Tuesday, November 12, 2013

"12 Years a Slave" is History as we have seldom witnessed it


Last night my wife and went to see “12 Years a Slave”, the much-talked about historical drama based on the true story of Solomon Northrup, a free black man in antebellum New York State who was abducted and forced to live as a slave for twelve years.

I was thinking about writing superlatives about the film and its importance to our nation’s unmet need for open and honest discussion about our national history and its unhealed racial wounds when an email from Dick Peery arrived.

Dick’s take on the movie parallels my own, and I am delighted once again to share here something he has sent out into the ether.

November 12, 2013

The searing honesty of "12 Years a Slave" makes it the most important movie I have ever seen. Based on the autobiography of an educated and cultured black husband and father who was kidnapped and sold into bondage in the 19th Century, it depicts the ugly heart of American history in a way that has not been shown in a major movie before.

Throughout the picture, I could not stop comparing it to its polar opposite, "Gone With the Wind," that piece of racist fiction that reinforced white supremacy for generations of 20th Century Americans.  GWTW defined chattel slavery as a meritocracy in which intelligent whites naturally ruled over simple-minded happy slaves incapable of fending for themselves.

With its superb acting, "12 Years a Slave" makes it clear that American slavery was simply an economic power relationship rooted in terrorism. Its horrors brought out the worst in the oppressors and made them incapable of recognizing the dignity of their victims.

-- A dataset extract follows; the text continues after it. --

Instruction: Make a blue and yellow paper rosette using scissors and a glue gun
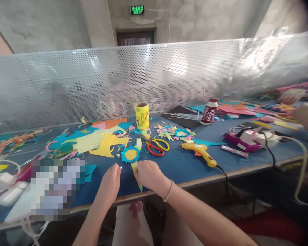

In the scene that spoke the deepest truth to me, a docile young slave is viciously whipped because her male owner likes her too well and his wife hates her too much.  It reminded me of what my mother told me of when she was a little girl at the beginning of the 20th Century. Her grandmother would ask her each day to rub oil on her back. Mother said tears would run down her face as she ran her tiny fingers over the welts left by an enslavers lash. "I couldn't understand how anyone could do that to such a sweet and gentle person," mother said. 

It is important that popular history gives us the truth. Our understanding of the past tells us who we are. America would be a different place if the insights of the movie had been contained in public policy over the last century and a half. Or even if they were recognized today.

Actually, I never saw all of "Gone With the Wind." One of the great frustrations of my childhood was that almost everyone I knew had seen it, but somehow I had missed out. Even when it made the theater rounds again in my late teens, I was too busy to  get there. When it finally came on television decades later, I could only stomach first half and had no desire to torture myself further.

"12 Years a Slave" tells me why.

Dick Peery



Director Steve McQueen
of Great Britain
The movie is directed by Steve McQueen. Chiwetel EjioforMichael K. WilliamsMichael Fassbender headline an extraordinary cast that also includes Brad Pitt, Alfre Woodard, and Paul Giamatti.

 

Local movie venues for the film are the Cedar Lee Theatre, 2163 Lee Road in Cleveland Heights and Cinemark at Valley View, 6001 Canal Road in Valley View.